Des formations au service d'une démarche qualité pour les missions d'enseignement et de recherche


En dehors même du moment vital des recrutements, la gestion des enseignants-chercheurs peut trouver à se déployer dans d'autres domaines.

La gestion sociale (accueil, aides et accompagnement...), même si elle ne peut revêtir la même importance que pour les IATOS, n'en est pas moins appréciée, en particulier pour les jeunes enseignants-chercheurs qui doivent arriver du jour au lendemain dans un établissement et une ville inconnus.



En matière de gestion des rémunérations, les outils existants sont encore limités, mais certaines marges de manœuvre pour une politique d'établissement existent, qu'il s'agisse de la gestion des heures complémentaires, des critères d'appréciation pour le volant local pour les promotions ou encore des possibilités introduites par la prime de responsabilité pédagogique…

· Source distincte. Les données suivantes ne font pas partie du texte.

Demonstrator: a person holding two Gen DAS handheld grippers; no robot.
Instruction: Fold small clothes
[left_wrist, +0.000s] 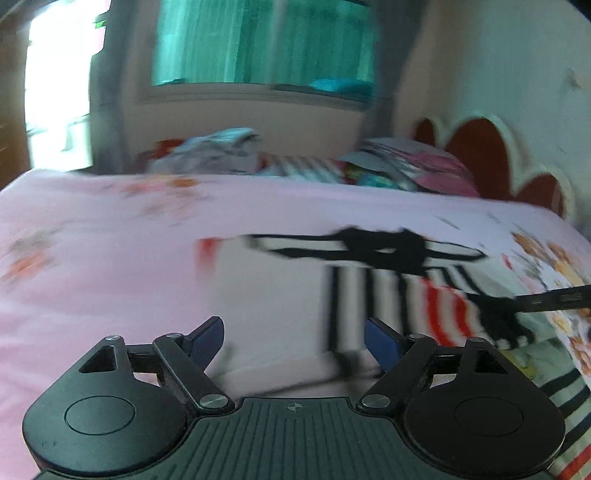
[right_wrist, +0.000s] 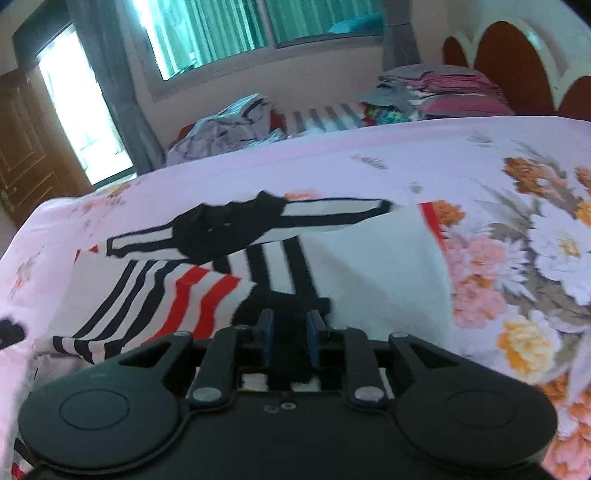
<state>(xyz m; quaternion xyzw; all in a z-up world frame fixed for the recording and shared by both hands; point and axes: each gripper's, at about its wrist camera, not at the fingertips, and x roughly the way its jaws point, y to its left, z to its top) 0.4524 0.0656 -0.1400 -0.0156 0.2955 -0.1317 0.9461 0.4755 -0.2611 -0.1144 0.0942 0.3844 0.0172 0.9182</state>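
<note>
A small white garment (right_wrist: 369, 258) with black and red stripes and black trim lies spread on the pink floral bed sheet (right_wrist: 480, 166). My right gripper (right_wrist: 290, 336) is shut on the garment's black cuff (right_wrist: 284, 306) at its near edge. In the left wrist view the same garment (left_wrist: 369, 288) lies ahead and to the right, blurred. My left gripper (left_wrist: 293, 338) is open and empty just above the garment's near white part. The right gripper's finger (left_wrist: 554, 301) enters from the right edge, on the black cuff.
Piles of clothes (right_wrist: 229, 125) and folded fabrics (right_wrist: 443, 88) lie along the bed's far edge under a window. A red and white headboard (right_wrist: 517, 59) stands at the right. A wooden door (right_wrist: 26, 147) is at the far left.
</note>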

Un autre domaine se développe également en matière de GRH concernant la formation des enseignants-chercheurs.

De nombreuses compétences sont en effet demandées aux enseignants-chercheurs, sans que celles-ci ne fassent l'objet de formations préalables, que ce soit les compétences pédagogiques de l'enseignant, le pilotage des activités de recherche (animation d'un labo, valorisation…) ou autres dans l'établissement (pilotage de formation initiale ou continue, services administratifs, relations internationales…), l'appropriation des nouvelles technologies d'information et de communication, etc.


En la matière, on peut remarquer la politique de l'université de Lille 1 (sciences et techniques), qui a signé une convention avec le Centre d'Initiation à l'Enseignement Supérieur (CIES) de Lille et organisé avec lui en janvier une première journée d'études intitulée "les professiorales", en vue d'une démarche qualité sur les missions des enseignants-chercheurs.

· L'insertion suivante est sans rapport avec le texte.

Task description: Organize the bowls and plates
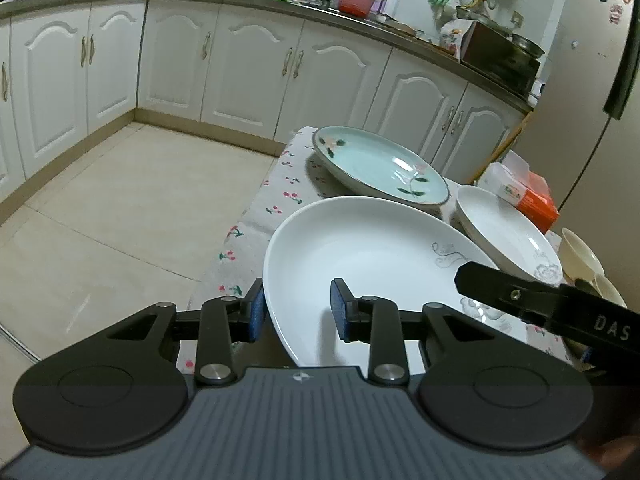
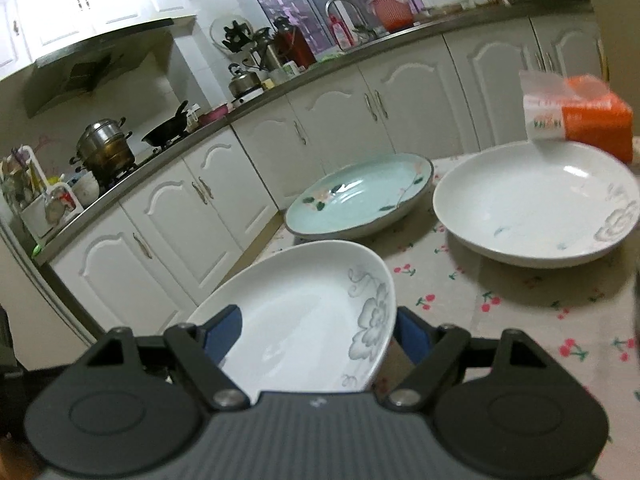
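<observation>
Three shallow plates are seen on a table covered by a white cloth printed with red cherries [image 2: 500,300]. Nearest is a glossy white ceramic plate with a grey flower motif on its rim [image 1: 360,256], which is tilted, its near edge raised off the cloth. The left gripper [image 1: 298,312] is placed across this plate's near-left rim, one blue pad under the outside and one over the inside; whether the pads press on the rim cannot be told. The right gripper [image 2: 316,336] is set wide around the same plate's opposite edge, the rim lying between its blue pads; firm contact cannot be confirmed. Behind, a pale green glazed plate painted with pink blossoms and dark leaves [image 2: 360,200] is rested flat on the cloth. Beside it, to the right, a second white plate with a grey flower [image 2: 536,204] is noted, just in front of an orange and white tissue pack [image 2: 580,120].
</observation>
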Motion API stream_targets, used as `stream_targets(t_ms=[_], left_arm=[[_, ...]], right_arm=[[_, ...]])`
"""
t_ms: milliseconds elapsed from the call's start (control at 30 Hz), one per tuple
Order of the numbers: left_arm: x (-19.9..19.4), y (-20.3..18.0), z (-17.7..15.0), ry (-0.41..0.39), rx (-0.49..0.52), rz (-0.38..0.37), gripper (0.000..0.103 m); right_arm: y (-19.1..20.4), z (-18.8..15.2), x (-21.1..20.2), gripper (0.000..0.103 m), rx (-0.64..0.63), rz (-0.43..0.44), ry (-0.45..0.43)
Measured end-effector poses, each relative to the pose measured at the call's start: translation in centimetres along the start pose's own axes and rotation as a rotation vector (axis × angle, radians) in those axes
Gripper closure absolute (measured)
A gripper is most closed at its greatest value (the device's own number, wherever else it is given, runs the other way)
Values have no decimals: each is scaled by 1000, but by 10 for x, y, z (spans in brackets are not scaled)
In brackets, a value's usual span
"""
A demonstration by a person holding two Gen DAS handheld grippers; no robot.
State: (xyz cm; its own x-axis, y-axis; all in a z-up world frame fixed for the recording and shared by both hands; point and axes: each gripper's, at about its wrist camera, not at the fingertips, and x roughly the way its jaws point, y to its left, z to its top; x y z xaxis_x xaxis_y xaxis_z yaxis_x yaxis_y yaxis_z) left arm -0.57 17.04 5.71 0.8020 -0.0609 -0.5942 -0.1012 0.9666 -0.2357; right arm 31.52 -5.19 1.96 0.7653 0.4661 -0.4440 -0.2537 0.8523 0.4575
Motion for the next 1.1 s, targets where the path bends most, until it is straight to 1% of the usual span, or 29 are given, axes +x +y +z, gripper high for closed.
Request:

La seconde édition se tiendra le 15 juin à Lille 2, sur le thème "devenir enseignant-chercheur".

Ouverte aux moniteurs du CIES et aux Maîtres de conférences des universités de la région, cette journée sera l'occasion d'aborder les sujets suivants :

- vers une démarche qualité à l'université (le service public universitaire, vers une démarche qualité à Lille 1, les enjeux de la démarche dans le service public)

- comment enseigner en 2005 ? (les formes nouvelles d'enseignement, les équipes pédagogiques : mythe ou réalité ?)

- le "mal-être" des maîtres de conférences : comment débuter dans la carrière universitaire ? (point de vue syndicaux, itinéraire d'un universitaire, témoignages de MCF de plusieurs disciplines).


Cette initiative témoigne que les CIES, qui ont pu apparaître parfois comme une structure un peu artificielle pour accompagner les moniteurs, peuvent s'intégrer dans les universités et devenir un outil des établissements contribuant aussi à la formation continue des enseignants-chercheurs.